Fallacies zijn defecten die ervoor zorgen dat een argument ongeldig, ondeugdelijk of zwak is. Logische denkfouten kunnen worden onderverdeeld in twee algemene groepen: formeel en informeel. Een formele misvatting is een defect dat alleen kan worden geïdentificeerd door te kijken naar de logische structuur van een argument, in plaats van naar specifieke verklaringen. Informele denkfouten zijn defecten die alleen kunnen worden geïdentificeerd door een analyse van de feitelijke inhoud van het argument.
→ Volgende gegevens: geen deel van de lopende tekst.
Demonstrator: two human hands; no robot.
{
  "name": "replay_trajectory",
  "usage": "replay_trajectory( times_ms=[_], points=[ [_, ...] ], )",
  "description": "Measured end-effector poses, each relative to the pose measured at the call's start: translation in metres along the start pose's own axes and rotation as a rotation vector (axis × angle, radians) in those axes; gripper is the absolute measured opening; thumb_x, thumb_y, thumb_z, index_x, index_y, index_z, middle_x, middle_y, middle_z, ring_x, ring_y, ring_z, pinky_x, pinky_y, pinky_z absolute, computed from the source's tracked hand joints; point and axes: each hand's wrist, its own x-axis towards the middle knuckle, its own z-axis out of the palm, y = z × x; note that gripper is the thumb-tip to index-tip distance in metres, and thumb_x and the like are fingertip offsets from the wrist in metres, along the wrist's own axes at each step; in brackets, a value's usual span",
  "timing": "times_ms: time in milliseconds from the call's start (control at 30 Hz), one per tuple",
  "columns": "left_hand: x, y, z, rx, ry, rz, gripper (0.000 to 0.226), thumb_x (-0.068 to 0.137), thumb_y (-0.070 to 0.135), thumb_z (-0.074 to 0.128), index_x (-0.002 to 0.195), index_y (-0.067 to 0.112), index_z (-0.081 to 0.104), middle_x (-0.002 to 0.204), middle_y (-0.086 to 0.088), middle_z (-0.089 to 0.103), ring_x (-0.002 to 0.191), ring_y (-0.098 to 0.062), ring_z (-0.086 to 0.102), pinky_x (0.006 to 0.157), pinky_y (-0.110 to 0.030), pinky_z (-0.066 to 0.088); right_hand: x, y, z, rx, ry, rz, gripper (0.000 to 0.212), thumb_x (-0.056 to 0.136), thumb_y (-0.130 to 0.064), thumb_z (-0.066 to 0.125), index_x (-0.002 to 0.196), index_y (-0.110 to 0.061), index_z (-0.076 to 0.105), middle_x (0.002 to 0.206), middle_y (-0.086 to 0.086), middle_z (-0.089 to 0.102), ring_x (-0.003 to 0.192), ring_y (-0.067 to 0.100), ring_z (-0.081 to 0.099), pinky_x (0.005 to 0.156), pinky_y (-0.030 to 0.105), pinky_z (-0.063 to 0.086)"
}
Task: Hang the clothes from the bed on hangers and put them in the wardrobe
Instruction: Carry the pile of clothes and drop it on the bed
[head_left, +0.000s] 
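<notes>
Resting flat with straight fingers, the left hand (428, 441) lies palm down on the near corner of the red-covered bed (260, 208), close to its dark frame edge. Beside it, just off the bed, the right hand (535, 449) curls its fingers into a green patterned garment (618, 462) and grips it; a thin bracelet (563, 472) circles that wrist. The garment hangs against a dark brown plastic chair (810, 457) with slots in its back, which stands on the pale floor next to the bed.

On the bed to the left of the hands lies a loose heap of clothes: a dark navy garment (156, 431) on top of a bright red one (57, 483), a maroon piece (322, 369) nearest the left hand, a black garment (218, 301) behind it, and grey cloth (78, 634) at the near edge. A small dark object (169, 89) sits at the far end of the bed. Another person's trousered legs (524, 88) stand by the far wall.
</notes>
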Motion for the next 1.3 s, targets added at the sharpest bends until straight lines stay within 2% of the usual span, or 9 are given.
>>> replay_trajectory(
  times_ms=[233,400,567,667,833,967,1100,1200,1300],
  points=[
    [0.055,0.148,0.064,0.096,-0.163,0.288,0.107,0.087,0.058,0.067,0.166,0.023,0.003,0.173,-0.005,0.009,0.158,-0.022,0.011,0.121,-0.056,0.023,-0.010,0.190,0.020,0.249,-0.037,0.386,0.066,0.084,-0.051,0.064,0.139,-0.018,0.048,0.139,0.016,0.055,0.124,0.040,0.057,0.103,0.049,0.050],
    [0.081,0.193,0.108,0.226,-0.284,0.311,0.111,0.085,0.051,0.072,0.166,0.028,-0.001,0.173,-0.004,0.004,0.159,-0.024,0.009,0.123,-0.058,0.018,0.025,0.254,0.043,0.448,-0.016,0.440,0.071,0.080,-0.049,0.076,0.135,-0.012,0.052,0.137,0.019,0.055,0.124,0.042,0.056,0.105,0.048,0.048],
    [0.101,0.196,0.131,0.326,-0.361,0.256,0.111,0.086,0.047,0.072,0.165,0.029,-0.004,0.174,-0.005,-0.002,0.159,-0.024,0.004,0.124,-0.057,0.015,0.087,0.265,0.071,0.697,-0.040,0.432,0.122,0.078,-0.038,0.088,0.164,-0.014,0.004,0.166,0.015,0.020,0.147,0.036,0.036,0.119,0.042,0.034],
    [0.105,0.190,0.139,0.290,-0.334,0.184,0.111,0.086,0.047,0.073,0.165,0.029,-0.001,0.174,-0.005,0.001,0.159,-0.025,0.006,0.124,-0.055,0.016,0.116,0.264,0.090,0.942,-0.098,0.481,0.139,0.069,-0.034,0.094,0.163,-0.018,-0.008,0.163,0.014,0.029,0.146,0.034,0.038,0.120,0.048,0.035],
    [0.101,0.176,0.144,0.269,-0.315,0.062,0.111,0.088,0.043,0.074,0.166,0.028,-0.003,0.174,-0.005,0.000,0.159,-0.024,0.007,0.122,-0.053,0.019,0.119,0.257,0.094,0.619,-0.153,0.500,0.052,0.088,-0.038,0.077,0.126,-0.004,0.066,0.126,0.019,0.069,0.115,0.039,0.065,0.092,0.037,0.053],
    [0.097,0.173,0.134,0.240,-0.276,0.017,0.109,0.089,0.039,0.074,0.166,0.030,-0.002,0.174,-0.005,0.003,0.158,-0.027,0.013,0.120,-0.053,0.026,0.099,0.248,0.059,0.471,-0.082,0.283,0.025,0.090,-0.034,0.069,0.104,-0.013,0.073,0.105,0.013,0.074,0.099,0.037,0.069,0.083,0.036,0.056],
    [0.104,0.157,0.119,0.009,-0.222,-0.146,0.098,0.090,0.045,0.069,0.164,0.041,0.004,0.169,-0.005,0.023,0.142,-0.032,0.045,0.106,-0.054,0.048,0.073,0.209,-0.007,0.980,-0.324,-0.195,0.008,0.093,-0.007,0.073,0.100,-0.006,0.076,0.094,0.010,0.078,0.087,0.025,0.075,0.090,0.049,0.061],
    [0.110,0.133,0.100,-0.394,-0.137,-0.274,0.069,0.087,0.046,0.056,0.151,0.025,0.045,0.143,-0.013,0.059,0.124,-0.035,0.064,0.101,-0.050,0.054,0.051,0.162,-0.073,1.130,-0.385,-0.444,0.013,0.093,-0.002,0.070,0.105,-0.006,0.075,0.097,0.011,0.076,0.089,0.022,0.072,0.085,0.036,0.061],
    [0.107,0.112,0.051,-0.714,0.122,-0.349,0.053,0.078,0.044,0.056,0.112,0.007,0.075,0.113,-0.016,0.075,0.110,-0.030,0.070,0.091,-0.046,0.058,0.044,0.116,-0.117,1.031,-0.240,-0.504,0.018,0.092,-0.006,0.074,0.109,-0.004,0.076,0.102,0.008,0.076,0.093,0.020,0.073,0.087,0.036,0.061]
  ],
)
Formele denkfouten worden alleen gevonden in deductieve argumenten met identificeerbare vormen. Een van de dingen waardoor ze redelijk lijken, is het feit dat ze eruit zien en geldige logische argumenten nabootsen, maar in feite ongeldig zijn. Hier is een voorbeeld:
Beide premissen in dit argument zijn waar, maar de conclusie is onjuist. Het defect is een formele misvatting en kan worden aangetoond door het argument terug te brengen tot de kale structuur:
Het maakt niet uit waar A, B en C voor staan. We kunnen ze vervangen door 'wijnen', 'melk' en 'dranken'. Het argument zou om dezelfde reden nog steeds ongeldig zijn. Het kan nuttig zijn om een argument terug te brengen tot de structuur en inhoud te negeren om te zien of het geldig is.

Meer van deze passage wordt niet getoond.